-- REQUIRED ACTION --
Quote, with no changes, the lines that run from the top of the material to the line with "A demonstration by", both included.

*** Opening PROVIDED DATA ***

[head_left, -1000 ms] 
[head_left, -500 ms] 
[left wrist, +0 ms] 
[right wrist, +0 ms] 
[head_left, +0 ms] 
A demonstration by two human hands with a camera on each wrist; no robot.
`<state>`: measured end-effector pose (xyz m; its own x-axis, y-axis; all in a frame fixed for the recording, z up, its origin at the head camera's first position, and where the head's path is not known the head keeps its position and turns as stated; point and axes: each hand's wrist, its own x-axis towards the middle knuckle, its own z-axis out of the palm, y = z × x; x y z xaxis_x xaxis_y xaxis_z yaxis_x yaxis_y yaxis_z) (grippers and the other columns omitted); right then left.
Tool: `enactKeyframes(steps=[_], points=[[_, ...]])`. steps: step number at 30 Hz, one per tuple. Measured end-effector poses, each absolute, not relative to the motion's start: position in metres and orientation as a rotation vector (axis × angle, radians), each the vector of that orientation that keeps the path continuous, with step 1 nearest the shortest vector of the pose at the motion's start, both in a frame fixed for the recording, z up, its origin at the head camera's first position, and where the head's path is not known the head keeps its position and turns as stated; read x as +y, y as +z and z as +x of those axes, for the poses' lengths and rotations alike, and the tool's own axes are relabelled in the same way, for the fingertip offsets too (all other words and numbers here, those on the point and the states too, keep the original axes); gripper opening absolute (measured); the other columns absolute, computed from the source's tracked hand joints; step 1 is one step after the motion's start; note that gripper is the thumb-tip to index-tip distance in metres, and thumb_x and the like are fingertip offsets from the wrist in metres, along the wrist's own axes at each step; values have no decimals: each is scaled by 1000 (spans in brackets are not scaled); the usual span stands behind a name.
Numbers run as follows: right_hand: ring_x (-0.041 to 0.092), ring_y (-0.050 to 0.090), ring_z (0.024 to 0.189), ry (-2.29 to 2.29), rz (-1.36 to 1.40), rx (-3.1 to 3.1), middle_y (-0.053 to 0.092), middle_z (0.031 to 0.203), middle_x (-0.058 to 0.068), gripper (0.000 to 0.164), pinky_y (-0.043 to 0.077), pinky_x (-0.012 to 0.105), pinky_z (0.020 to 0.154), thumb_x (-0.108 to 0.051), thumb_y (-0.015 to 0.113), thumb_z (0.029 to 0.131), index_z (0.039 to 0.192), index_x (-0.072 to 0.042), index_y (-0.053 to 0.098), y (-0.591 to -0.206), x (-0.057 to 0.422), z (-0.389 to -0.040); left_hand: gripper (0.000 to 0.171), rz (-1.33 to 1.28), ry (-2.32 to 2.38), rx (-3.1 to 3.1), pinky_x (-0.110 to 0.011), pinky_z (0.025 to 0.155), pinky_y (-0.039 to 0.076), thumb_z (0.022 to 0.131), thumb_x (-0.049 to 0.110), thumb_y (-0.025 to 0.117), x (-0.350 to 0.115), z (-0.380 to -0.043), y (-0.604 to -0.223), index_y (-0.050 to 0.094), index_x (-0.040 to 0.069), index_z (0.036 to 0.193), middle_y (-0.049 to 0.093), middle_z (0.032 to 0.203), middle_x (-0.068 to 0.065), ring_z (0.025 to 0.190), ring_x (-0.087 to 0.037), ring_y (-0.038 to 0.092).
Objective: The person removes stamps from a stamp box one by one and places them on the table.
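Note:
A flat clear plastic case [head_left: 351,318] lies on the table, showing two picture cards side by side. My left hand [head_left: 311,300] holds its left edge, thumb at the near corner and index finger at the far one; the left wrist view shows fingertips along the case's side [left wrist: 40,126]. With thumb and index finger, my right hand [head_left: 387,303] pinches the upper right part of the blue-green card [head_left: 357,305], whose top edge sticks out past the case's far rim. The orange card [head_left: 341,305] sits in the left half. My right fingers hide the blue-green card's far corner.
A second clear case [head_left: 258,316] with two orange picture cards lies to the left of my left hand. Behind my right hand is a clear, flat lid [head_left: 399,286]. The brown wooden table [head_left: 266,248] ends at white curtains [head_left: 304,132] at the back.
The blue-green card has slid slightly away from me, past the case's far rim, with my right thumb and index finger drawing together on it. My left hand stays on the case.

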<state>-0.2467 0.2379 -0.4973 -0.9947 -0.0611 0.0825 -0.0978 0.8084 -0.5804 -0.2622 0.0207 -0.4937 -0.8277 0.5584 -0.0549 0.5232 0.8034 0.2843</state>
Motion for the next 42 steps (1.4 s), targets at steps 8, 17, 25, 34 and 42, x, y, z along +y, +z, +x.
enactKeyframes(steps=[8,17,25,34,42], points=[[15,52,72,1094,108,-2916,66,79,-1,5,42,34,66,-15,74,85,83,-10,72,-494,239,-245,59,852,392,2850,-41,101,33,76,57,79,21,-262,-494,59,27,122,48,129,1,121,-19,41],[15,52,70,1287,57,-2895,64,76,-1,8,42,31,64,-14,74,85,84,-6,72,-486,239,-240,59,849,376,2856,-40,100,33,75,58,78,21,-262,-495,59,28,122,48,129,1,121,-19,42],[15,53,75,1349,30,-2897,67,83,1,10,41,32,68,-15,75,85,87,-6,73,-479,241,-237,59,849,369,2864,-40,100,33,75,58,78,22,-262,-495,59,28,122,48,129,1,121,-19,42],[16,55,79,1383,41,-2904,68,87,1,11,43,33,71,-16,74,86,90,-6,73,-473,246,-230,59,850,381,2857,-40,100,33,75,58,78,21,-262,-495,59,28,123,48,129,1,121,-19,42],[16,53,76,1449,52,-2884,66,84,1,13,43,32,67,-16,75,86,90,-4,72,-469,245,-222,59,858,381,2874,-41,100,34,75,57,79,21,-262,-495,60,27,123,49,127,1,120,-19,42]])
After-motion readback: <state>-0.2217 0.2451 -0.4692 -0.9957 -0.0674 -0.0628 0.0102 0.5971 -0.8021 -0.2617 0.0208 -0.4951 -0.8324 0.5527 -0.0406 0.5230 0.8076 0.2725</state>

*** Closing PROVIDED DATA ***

-- TASK RESPONSE --
[head_left, -1000 ms] 
[head_left, -500 ms] 
[left wrist, +0 ms] 
[right wrist, +0 ms] 
[head_left, +0 ms] 
A demonstration by two human hands with a camera on each wrist; no robot.

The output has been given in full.